Work order: Below are entries; print them exactly from the first line through the one containing "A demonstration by".
[Start of section]
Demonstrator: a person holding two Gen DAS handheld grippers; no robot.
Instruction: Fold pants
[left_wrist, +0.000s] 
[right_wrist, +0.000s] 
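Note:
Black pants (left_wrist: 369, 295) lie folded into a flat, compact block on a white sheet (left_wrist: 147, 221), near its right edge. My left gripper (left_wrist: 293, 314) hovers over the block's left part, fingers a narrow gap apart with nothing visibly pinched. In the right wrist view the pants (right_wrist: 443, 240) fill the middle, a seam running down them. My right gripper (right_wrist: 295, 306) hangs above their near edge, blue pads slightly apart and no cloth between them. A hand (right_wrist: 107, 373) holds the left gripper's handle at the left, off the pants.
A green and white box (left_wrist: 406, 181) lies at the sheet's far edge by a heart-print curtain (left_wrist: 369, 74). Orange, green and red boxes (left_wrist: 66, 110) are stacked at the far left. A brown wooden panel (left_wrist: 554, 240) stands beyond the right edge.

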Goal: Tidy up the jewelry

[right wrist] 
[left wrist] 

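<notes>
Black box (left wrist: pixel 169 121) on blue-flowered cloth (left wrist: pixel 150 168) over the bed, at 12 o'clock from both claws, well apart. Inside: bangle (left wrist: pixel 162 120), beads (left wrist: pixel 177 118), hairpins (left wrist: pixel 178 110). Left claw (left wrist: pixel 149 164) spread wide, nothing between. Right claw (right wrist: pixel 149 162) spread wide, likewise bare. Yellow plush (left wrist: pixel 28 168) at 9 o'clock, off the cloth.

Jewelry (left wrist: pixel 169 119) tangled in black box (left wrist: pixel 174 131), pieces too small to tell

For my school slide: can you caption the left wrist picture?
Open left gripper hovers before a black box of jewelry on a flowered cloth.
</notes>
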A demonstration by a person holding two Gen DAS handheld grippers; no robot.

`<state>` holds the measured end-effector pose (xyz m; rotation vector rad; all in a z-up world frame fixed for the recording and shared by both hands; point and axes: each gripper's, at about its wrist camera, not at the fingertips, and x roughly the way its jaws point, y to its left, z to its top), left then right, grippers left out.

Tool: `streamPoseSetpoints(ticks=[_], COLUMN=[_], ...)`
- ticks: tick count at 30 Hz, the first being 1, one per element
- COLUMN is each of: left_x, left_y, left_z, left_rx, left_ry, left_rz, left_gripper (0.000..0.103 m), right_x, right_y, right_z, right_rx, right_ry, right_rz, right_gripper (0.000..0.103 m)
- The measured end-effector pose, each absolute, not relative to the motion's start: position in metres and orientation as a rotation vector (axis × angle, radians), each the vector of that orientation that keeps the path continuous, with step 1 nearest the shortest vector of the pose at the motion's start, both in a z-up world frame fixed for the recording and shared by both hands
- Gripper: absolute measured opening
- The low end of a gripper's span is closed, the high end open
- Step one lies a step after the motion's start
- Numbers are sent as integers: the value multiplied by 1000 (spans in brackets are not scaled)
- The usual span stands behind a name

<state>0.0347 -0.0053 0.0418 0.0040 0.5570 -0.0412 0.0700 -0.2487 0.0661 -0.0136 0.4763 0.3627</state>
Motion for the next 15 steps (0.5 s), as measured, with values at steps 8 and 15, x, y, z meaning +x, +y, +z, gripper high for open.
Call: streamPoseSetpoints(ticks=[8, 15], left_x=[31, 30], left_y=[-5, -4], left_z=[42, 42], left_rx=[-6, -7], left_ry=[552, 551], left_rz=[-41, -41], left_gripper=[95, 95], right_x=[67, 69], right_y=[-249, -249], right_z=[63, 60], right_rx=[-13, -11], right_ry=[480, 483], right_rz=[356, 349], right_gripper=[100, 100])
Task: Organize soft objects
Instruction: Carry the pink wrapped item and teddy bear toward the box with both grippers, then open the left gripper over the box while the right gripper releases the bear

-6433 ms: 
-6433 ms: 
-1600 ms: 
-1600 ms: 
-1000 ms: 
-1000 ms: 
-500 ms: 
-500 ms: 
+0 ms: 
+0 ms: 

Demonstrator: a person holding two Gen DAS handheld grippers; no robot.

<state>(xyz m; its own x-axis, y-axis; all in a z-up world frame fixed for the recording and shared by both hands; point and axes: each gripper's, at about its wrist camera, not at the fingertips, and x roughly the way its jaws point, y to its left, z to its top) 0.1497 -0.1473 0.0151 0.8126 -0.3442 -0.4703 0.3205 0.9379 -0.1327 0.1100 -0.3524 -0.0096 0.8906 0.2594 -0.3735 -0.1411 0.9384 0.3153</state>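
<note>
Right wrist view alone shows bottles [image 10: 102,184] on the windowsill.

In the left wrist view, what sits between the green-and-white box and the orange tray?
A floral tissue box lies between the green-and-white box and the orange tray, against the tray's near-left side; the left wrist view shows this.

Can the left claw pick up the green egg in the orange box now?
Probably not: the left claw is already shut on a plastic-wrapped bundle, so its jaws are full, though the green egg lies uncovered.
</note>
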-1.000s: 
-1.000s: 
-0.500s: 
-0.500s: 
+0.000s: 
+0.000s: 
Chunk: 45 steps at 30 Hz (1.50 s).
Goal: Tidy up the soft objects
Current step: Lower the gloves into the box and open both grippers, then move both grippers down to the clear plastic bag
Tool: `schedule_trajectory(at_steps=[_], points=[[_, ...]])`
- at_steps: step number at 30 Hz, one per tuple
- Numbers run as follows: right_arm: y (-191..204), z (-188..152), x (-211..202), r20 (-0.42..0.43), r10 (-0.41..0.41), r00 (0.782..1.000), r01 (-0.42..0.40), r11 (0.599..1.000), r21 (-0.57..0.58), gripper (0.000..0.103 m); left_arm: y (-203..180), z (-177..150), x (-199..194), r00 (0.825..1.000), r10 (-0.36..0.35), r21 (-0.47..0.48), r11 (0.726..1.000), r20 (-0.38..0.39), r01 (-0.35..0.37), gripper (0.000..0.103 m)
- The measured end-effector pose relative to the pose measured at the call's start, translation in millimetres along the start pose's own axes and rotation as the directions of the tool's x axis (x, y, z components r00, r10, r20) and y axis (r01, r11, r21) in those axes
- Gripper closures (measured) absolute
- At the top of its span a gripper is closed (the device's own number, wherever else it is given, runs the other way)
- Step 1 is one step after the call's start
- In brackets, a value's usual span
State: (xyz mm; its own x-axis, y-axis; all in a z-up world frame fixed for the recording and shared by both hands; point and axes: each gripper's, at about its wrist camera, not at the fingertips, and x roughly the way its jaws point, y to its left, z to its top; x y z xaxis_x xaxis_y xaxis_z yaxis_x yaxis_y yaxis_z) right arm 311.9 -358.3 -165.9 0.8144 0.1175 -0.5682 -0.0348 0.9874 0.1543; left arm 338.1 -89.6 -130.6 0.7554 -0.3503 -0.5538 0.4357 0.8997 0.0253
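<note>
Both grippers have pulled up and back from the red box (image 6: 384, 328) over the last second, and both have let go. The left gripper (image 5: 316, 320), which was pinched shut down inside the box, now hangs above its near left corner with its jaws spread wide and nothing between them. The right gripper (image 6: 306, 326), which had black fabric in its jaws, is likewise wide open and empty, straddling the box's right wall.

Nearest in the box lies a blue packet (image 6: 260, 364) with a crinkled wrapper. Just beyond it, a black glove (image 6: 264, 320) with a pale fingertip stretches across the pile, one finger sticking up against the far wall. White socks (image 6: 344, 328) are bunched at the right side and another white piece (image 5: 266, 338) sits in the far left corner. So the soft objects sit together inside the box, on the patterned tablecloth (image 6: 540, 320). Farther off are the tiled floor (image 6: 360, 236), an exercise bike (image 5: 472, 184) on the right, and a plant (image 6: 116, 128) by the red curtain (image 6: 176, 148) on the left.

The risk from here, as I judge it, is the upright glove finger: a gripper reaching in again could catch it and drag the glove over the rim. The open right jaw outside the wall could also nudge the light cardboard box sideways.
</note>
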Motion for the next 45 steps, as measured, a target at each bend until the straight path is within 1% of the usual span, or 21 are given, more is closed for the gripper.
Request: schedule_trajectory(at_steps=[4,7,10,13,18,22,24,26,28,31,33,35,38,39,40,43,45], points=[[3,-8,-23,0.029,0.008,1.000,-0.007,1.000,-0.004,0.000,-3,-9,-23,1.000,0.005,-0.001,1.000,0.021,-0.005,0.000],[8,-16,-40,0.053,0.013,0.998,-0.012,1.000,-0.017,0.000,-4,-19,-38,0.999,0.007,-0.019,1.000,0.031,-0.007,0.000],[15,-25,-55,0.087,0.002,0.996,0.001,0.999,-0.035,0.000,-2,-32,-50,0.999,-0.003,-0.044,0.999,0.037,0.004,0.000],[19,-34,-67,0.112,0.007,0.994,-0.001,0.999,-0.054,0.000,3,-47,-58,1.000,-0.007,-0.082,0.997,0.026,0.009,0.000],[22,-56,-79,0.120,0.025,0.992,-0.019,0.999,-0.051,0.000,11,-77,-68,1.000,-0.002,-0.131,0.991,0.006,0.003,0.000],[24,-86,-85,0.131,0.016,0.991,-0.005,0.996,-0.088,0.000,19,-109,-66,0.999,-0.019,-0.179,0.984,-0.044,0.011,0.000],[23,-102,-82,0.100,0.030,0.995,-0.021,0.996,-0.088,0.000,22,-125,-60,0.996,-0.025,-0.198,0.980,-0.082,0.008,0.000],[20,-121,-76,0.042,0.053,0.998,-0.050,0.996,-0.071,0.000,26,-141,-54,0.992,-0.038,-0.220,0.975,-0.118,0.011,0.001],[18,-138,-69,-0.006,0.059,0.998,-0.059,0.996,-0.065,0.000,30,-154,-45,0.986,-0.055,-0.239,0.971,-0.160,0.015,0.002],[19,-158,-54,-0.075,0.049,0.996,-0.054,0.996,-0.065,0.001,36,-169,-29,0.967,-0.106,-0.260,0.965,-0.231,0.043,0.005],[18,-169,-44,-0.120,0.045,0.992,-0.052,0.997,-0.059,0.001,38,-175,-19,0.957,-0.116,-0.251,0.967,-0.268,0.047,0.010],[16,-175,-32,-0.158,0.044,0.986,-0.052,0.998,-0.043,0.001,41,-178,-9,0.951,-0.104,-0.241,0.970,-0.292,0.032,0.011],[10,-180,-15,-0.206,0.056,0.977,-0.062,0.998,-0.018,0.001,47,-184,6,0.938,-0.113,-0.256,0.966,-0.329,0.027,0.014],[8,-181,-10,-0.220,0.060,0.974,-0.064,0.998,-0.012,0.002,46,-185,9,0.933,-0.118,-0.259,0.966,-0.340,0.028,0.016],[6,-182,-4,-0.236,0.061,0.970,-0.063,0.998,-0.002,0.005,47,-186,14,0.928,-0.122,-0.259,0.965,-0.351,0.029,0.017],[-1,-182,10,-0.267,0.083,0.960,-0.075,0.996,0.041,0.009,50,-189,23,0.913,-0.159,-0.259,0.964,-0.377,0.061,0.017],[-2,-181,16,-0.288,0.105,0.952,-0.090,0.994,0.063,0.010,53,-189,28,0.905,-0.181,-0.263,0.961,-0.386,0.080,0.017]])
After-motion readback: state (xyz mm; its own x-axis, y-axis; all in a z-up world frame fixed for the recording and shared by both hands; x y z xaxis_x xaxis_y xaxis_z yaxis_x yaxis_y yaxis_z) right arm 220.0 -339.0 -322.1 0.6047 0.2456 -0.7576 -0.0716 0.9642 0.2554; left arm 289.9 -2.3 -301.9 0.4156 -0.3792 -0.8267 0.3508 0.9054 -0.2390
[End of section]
Problem solution:
Demonstrator: a person holding two Gen DAS handheld grippers; no robot.
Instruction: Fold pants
[left_wrist, +0.000s] 
[right_wrist, +0.000s] 
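Note:
Black pants (left_wrist: 369, 295) lie folded into a flat, compact block on a white sheet (left_wrist: 147, 221), near its right edge. My left gripper (left_wrist: 293, 314) hovers over the block's left part, fingers a narrow gap apart with nothing visibly pinched. In the right wrist view the pants (right_wrist: 443, 240) fill the middle, a seam running down them. My right gripper (right_wrist: 295, 306) hangs above their near edge, blue pads slightly apart and no cloth between them. A hand (right_wrist: 107, 373) holds the left gripper's handle at the left, off the pants.
A green and white box (left_wrist: 406, 181) lies at the sheet's far edge by a heart-print curtain (left_wrist: 369, 74). Orange, green and red boxes (left_wrist: 66, 110) are stacked at the far left. A brown wooden panel (left_wrist: 554, 240) stands beyond the right edge.
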
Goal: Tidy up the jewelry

[right wrist] 
[left wrist] 

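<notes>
Black box (left wrist: pixel 169 121) on blue-flowered cloth (left wrist: pixel 150 168) over the bed, at 12 o'clock from both claws, well apart. Inside: bangle (left wrist: pixel 162 120), beads (left wrist: pixel 177 118), hairpins (left wrist: pixel 178 110). Left claw (left wrist: pixel 149 164) spread wide, nothing between. Right claw (right wrist: pixel 149 162) spread wide, likewise bare. Yellow plush (left wrist: pixel 28 168) at 9 o'clock, off the cloth.

Jewelry (left wrist: pixel 169 119) tangled in black box (left wrist: pixel 174 131), pieces too small to tell

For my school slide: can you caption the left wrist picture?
Open left gripper hovers before a black box of jewelry on a flowered cloth.
</notes>
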A demonstration by a person holding two Gen DAS handheld grippers; no robot.

The exercise calls for nothing further.